What this task involves:
Restate, exactly and without pictures, the lines from the start of the listing below through the line holding "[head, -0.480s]".

Recorded data:
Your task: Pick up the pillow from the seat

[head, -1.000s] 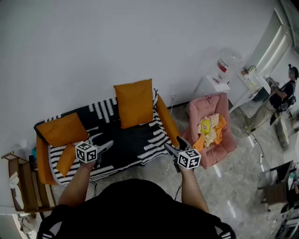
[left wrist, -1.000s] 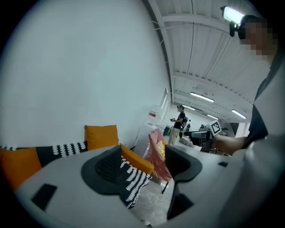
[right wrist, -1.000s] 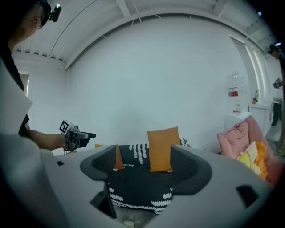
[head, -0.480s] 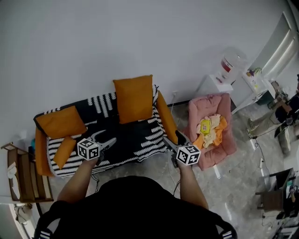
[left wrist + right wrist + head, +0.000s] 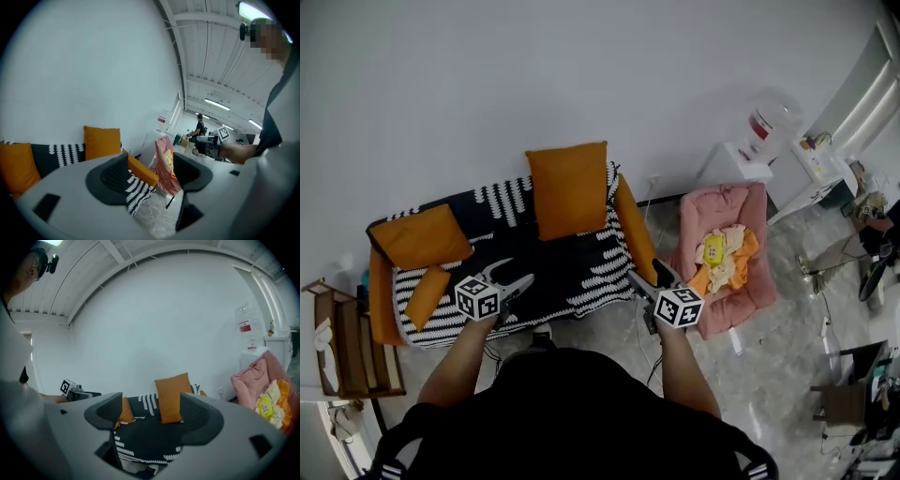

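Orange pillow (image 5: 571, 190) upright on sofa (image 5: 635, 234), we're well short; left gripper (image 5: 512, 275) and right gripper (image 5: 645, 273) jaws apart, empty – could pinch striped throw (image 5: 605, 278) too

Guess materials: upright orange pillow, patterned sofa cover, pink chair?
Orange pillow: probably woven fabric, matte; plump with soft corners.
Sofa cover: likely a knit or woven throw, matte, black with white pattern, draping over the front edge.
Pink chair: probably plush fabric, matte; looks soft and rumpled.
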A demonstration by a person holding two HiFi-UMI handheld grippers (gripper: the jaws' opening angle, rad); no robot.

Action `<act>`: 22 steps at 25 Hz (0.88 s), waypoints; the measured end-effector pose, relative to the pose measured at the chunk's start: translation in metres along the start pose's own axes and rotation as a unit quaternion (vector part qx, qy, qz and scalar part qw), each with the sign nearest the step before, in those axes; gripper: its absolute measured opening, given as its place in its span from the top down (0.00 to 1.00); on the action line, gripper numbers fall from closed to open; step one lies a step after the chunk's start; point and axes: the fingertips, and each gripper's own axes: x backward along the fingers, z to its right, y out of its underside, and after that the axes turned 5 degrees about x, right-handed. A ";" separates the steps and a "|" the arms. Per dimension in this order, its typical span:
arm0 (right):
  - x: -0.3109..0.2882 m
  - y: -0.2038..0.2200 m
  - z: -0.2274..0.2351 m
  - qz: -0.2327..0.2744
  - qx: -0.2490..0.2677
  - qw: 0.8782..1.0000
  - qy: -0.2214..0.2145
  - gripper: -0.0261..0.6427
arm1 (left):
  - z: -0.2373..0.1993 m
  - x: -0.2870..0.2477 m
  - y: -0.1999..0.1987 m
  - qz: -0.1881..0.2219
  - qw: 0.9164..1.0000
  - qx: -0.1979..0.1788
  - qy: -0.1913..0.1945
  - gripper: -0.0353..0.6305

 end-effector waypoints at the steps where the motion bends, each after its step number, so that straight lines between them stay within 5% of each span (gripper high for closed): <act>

Answer to this problem:
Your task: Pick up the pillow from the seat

[head, -1.000s] 
[left wrist, -1.000s] 
[right wrist, -1.000s] 
[head, -0.480s] 

The exercise is done, with nothing left to add.